WO2015/166302A discloses an ultrasound probe that is inserted into the body cavity. The ultrasound probe disclosed in WO2015/166302A has a substantially cylindrical shape so as not to damage biological tissue.

The problem with the substantially cylindrical ultrasound probe is that, although invasiveness to a living body is reduced, it is difficult to know a rotation angle of the ultrasound probe about an axis and thus a radiation direction of the ultrasound waves. In a case where the radiation direction of the ultrasound waves is not accurate, it is not possible to accurately discriminate from which tomographic plane of the actual organ the ultrasound tomographic image has been obtained. The ultrasound probe disclosed in WO2015/166302A is not capable of solving this problem.

Therefore, the present specification discloses an ultrasound probe that enables a user to easily discriminate a radiation direction of an ultrasound wave.

According to an aspect of the present invention, there is provided an ultrasound probe that is inserted into a body cavity and that comprises: an ultrasound transducer that radiates an ultrasound wave; and a case that has a substantially cylindrical shape and that accommodates the ultrasound transducer. The case includes a direction marker that is a surface indicating a radiation direction of the ultrasound wave. The direction marker is provided at a position where the direction marker is visible from an outside and at least a portion of the direction marker overlaps a radiation range of the ultrasound wave in an axial direction.

The provision of the direction marker enables an operator to easily discriminate the radiation direction of the ultrasound wave. In addition, the direction marker is disposed at the position where at least a portion of the direction marker overlaps the range of the radiation range of the ultrasound wave in the axial direction. The radiation range of the ultrasound wave is a range that the operator particularly pays attention to. The disposition of the direction marker in the vicinity of the radiation range makes it possible to suppress the movement of the line of sight of the operator to a small extent and makes it possible for the operator to observe the area around the radiation range more carefully.

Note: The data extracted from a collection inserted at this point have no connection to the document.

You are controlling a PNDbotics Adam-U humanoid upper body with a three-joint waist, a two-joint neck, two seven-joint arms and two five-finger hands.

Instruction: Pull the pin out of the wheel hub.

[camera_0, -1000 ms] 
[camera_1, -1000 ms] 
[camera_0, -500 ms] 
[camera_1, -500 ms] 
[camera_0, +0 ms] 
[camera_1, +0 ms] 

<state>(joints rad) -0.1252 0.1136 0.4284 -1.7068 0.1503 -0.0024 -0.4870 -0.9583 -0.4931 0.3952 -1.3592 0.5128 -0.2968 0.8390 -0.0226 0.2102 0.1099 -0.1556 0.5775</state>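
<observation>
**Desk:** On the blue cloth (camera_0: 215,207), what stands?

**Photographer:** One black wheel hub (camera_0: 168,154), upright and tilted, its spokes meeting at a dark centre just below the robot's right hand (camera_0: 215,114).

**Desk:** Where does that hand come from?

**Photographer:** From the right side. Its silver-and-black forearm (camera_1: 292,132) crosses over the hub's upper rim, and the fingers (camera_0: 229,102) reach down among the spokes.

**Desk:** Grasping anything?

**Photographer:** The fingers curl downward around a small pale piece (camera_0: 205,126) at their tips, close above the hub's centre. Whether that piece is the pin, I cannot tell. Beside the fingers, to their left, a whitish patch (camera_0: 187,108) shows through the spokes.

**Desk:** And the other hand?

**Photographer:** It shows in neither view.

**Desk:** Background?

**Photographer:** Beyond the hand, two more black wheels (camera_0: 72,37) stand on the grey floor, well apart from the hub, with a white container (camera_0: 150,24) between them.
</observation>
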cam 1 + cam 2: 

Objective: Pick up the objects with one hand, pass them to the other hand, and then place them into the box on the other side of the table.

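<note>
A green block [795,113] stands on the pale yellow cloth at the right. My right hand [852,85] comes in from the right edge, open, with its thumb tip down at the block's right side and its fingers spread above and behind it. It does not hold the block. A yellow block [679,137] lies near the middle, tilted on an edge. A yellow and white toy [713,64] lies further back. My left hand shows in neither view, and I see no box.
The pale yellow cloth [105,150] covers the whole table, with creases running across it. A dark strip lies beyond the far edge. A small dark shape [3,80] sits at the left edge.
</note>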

In this case, a range of the direction marker in the axial direction may be the same as a range of the radiation range of the ultrasound wave in the axial direction, and the direction marker may also function as a range marker that indicates the radiation range of the ultrasound wave.

This configuration enables the operator to observe the direction marker to know both the radiation range and the radiation direction of the ultrasound wave at the same time.

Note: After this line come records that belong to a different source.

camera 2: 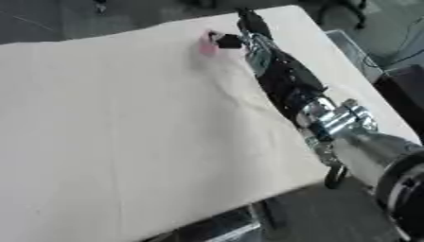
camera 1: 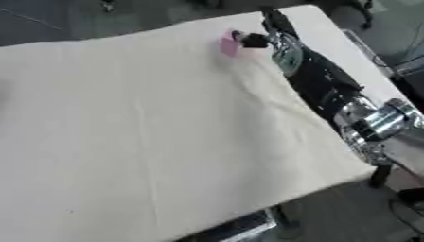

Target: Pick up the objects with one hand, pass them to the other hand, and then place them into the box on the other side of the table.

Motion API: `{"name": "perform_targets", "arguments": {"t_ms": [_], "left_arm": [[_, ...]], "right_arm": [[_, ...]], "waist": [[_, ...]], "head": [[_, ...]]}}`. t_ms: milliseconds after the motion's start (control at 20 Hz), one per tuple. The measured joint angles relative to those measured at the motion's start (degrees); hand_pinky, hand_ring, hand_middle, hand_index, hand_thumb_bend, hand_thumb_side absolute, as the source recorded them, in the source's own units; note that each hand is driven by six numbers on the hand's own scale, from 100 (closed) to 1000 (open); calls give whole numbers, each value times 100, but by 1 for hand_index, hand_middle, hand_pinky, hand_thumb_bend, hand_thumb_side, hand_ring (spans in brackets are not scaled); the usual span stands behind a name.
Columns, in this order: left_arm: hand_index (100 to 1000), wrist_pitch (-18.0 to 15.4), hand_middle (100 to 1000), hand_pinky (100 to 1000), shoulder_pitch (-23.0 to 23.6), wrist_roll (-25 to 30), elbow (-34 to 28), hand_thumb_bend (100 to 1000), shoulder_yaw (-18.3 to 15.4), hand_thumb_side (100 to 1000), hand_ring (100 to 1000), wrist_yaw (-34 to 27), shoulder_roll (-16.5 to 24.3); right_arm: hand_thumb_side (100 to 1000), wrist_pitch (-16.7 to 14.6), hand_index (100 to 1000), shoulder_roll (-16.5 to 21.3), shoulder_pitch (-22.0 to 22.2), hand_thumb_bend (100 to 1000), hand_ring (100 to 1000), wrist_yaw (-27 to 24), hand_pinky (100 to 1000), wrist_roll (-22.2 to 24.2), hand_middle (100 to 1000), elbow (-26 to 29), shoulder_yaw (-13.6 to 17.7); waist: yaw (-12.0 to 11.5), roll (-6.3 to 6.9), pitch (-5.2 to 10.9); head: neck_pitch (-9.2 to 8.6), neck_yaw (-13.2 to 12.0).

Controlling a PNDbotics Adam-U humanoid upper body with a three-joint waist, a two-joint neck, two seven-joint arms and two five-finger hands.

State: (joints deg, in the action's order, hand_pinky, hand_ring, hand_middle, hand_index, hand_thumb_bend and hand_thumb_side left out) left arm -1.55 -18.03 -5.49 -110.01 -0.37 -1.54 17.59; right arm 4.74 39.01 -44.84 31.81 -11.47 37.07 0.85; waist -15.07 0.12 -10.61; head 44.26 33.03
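The robot's right hand (camera 1: 267, 37) reaches far across the table (camera 1: 124, 142), which is covered by a pale cream cloth with soft creases running toward the near edge. The black forearm with its silver wrist joint (camera 2: 335, 118) comes in from the right side and stretches toward the far right part of the table. At the end of that arm, the hand lies low over the cloth, and its dark fingers (camera 1: 252, 40) are at the small pink object (camera 1: 229, 46), a soft-looking pink lump lying on the cloth near the far edge. One dark fingertip lies over the right side of the pink object and touches it; whether the fingers are curled round it or only laid against it cannot be told, since the hand is seen from behind and the fingers merge into one dark patch. The pink object lies on the cloth, to the left of the hand and just beside it.

Beyond the table's far edge there is dark grey floor (camera 1: 66, 19). At the near edge, under the cloth, a bit of metal frame (camera 1: 244, 227) shows, and a dark table leg (camera 2: 334, 177) stands at the right near corner.
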Motion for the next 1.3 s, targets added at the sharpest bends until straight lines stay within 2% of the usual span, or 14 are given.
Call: {"name": "perform_targets", "arguments": {"t_ms": [950,1300], "left_arm": [[805,32,700,694,-19,70,0,496,43,684,707,10,-115],[806,44,700,693,-36,81,1,492,46,687,708,7,-148]], "right_arm": [[554,-196,937,-51,-65,407,898,-218,855,168,890,-48,-21],[623,-309,941,-95,-73,426,896,-343,853,340,886,-45,-22]], "waist": [[-187,-127,-218],[-188,-127,-226]], "head": [[0,16],[0,40]]}}
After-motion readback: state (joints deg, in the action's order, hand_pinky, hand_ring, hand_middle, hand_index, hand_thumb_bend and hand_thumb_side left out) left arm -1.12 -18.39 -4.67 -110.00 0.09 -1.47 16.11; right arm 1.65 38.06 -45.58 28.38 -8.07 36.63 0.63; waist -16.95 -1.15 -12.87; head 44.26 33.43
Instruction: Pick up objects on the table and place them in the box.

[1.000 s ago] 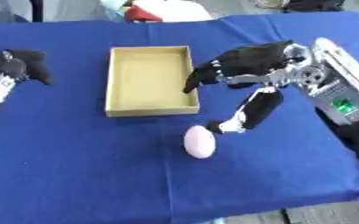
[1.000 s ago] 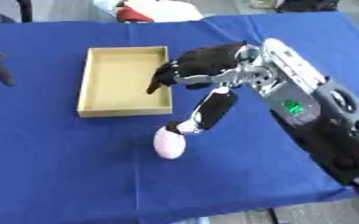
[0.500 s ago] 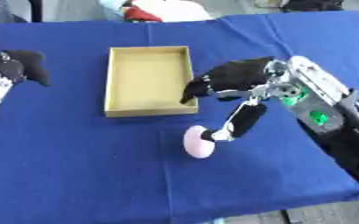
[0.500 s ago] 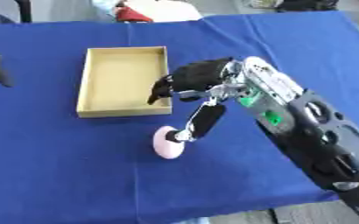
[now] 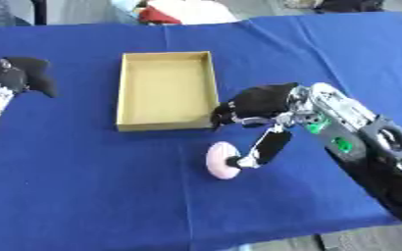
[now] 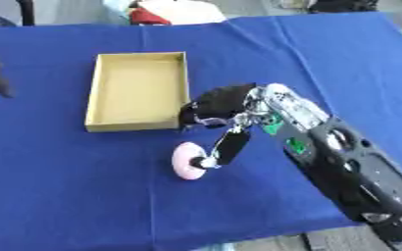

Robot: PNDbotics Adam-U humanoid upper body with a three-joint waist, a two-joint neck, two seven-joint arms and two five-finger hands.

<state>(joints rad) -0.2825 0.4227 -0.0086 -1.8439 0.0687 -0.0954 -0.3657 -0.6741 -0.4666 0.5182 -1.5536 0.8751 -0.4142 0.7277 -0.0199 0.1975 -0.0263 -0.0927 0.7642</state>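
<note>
A pale pink egg-shaped object (image 5: 221,160) lies on the blue cloth just below the box's near right corner. The tan cardboard box (image 5: 124,100) stands open with nothing visible inside. My right hand (image 5: 258,103) hangs over the pink object; its thumb tip touches the object's right side and its fingers curve down beside the box's near right corner, above the object. The hand stays open, not closed round it. My left hand (image 5: 15,76) rests at the far left edge, fingers relaxed, away from everything.
The blue cloth (image 5: 110,196) covers the whole table. Red and white items (image 5: 183,11) lie past the far edge. The near table edge runs along the bottom right.
My right hand has moved left and down toward me, from beside the box's right wall to right over the pink object. The object and box stayed put.
</note>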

In addition, the direction marker may be a surface that is parallel to the radiation direction of the ultrasound wave or a surface that is orthogonal to the radiation direction of the ultrasound wave.

This configuration enables the operator to easily and clearly know the radiation direction of the ultrasound wave from the inclination of the surface.

Further, the direction marker may be a substantially rectangular plane that is provided on a side opposite to a radiation surface of the ultrasound wave in a circumferential direction.

Since the direction marker has a rectangular shape, the operator can easily determine the inclination of the direction marker and thus the radiation direction of the ultrasound wave from the appearance of the angle of the side or corner portion of the rectangle.

Furthermore, the case may have a recessed portion that is recessed from a surrounding area, and the direction marker may be disposed in the recessed portion.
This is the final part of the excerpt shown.